* _EXERCISE AIM_:
A line below contains "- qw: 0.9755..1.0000", and a later one contains "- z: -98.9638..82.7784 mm". Repeat both, with every line between them, exactly.

* _MATERIAL PROVIDED_:

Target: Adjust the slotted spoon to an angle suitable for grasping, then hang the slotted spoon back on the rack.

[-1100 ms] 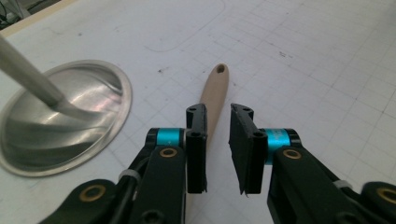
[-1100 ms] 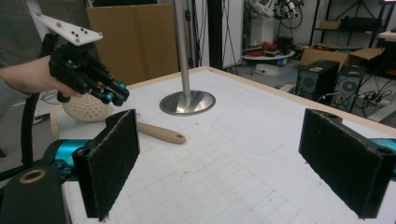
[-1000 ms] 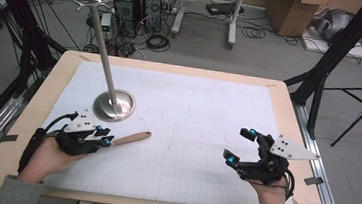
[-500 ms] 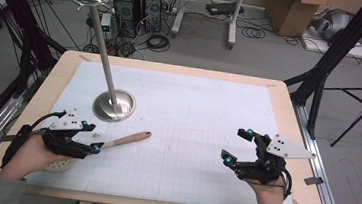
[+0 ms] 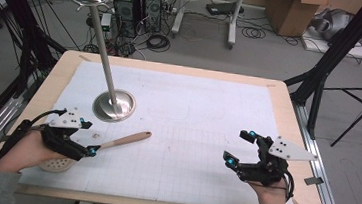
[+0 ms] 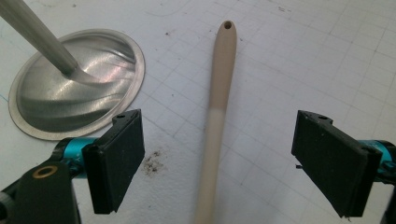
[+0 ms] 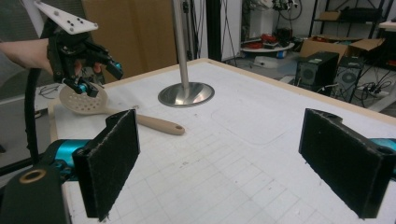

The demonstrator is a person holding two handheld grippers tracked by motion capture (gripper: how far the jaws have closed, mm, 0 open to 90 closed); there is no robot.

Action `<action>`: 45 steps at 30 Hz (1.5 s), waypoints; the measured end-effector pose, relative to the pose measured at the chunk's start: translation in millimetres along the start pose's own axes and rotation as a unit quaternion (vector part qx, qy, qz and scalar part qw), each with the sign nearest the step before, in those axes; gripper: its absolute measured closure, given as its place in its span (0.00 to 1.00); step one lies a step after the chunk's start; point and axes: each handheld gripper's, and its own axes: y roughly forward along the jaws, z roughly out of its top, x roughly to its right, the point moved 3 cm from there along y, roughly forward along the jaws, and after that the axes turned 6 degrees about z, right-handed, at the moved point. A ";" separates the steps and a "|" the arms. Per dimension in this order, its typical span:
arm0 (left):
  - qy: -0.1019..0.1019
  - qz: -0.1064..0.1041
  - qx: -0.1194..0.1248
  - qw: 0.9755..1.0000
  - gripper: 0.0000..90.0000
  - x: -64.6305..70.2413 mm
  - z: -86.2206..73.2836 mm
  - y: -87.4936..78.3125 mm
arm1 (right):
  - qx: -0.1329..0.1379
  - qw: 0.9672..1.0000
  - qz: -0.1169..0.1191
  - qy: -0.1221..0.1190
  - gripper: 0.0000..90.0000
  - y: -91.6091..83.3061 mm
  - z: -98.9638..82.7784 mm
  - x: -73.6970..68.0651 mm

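Note:
A beige perforated spoon (image 5: 126, 139) lies on the white mat, its round head (image 7: 84, 101) toward the table's left edge. My left gripper (image 5: 90, 137) hovers over the handle (image 6: 217, 107). Its jaws have just been opening and now stand open, with the handle running between the pads (image 6: 116, 163) and touching neither. In the right gripper view the left gripper (image 7: 100, 80) sits above the spoon's head. My right gripper (image 5: 241, 148) rests near the front right of the table, open with nothing between its pads (image 7: 112, 163).
A metal stand with a round base (image 5: 114, 105) and a tall pole rises just behind the spoon, close to the left gripper; its base (image 6: 77, 88) is left of the handle. The wooden table edge (image 5: 289, 100) frames the gridded mat. Computers, cables and boxes crowd the floor beyond.
The left gripper's jaws opened and let go of the spoon handle, and the hand drew back to the left. The spoon stays on the mat. The right gripper has not moved.

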 end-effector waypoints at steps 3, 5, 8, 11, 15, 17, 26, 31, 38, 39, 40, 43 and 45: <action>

* _RESPONSE AREA_:
  - qw: 0.9755..1.0000
  - gripper: 0.0000..90.0000
  - x: -64.6305..70.2413 mm
  - z: -86.2206..73.2836 mm
  - y: -87.4936..78.3125 mm
arm1 (right):
  - qx: -0.1329..0.1379
  - qw: 0.9672..1.0000
  - qz: -0.1169..0.1191
  - qy: -0.1221..0.1190
  - gripper: 0.0000..90.0000
  - y: -91.6091..83.3061 mm
  - z: -98.9638..82.7784 mm

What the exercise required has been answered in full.